Bringing the analysis of Brazil's economic performance up to date, Baer's classic text remains the only book in English to provide a thorough historical, statistical, and institutional description of the Brazilian economy.
Werner Baer was an American economist at the University of Illinois Urbana-Champaign and the Jorge Lemann Professor of Economics. He received his bachelor's degree from Queen's College in 1953, and a Master's and a Ph.D. from Harvard University in 1955 and 1958 respectively. His research centered on Latin America's industrialization and economic development, especially of Import Substitution Industrialization (ISI) and Brazil.

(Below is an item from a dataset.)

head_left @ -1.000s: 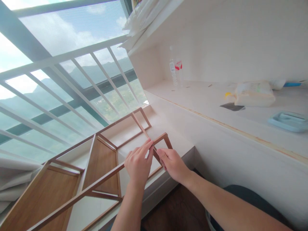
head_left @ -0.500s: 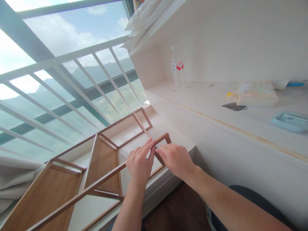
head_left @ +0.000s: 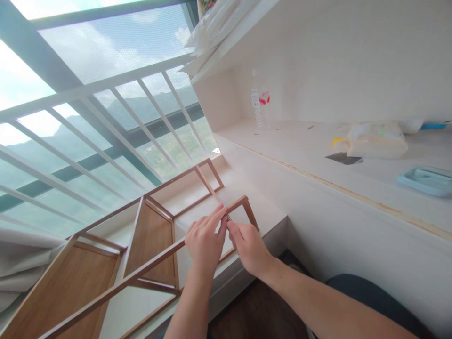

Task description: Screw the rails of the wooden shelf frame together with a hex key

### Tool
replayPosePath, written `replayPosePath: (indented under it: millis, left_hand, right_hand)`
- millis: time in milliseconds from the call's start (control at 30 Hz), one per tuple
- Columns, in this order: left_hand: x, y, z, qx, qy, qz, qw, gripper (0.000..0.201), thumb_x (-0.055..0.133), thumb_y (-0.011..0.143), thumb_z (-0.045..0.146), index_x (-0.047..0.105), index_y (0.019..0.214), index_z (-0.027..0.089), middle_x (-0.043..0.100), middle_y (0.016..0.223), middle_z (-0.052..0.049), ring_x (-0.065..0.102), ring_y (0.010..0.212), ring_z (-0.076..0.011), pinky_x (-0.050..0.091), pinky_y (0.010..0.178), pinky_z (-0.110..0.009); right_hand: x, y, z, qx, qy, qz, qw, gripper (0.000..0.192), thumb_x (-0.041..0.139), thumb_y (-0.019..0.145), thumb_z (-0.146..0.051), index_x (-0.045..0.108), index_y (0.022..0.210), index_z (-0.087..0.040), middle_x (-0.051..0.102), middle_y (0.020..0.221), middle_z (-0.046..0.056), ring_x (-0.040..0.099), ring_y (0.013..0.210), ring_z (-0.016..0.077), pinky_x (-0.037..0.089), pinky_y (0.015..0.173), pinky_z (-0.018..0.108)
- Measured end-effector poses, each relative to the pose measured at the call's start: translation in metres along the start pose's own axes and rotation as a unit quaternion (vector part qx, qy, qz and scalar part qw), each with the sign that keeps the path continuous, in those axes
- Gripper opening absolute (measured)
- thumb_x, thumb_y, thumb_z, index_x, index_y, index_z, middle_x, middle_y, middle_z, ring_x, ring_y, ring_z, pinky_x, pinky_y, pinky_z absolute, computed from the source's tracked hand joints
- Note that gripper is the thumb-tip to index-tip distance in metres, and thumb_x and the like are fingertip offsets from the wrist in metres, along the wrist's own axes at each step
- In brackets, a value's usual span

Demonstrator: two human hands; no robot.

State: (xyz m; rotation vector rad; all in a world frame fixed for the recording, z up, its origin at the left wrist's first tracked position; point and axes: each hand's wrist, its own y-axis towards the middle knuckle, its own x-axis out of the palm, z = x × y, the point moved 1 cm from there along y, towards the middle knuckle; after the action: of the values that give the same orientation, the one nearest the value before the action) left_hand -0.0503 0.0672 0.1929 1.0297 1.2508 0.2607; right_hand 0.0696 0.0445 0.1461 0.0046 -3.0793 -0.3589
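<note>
A brown wooden rack frame point(head_left: 155, 259) with panel shelves lies tilted on the white ledge below the window. My left hand point(head_left: 206, 235) is closed around its near rail, where a crossbar point(head_left: 207, 182) meets it, with thumb and fingertips pressed at the joint. Close against those fingertips, my right hand point(head_left: 249, 245) pinches a thin metal rod point(head_left: 229, 218). Only a short bit of the rod shows between the two hands; its kind cannot be made out. Beyond the hands, the end piece point(head_left: 251, 214) of the frame sticks out to the right.
A white shelf point(head_left: 289, 141) on the right holds a clear plastic bottle point(head_left: 259, 108), a yellow-capped pouch point(head_left: 376, 141) and a light-blue plastic item point(head_left: 427, 180). White railing point(head_left: 134, 113) stands before the window. A grey curtain point(head_left: 24, 263) hangs left; a dark round object point(head_left: 367, 296) sits below right.
My right hand has turned and dropped slightly to the left, its wrist lower, and more of the frame's end piece now shows. My left hand stays in place on the rail.
</note>
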Motion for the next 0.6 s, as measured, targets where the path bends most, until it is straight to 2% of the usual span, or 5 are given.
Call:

This book has been one of my favorite resources in research on the economic development of Brazil. The book revisits what happened in Brazil from the turn of the century forward. So much of what happened in Brazil differs from other nations. It is very difficult to understand Brazil from a specific point in time or area. You really need to know the entire history of what happened. This book provides that. It also gives fantastic details on what exactly happened with each new policy that was implemented. Most pieces fail to do this seemingly basic work. Quite a few pieces get caught up in the politics to the point that they provide unfair accounts of what happened. This book, thought it provides some commentary on what happened in the political sense, primarily gives you the facts and connects those facts, sans all the opinion and vibrato of other pieces.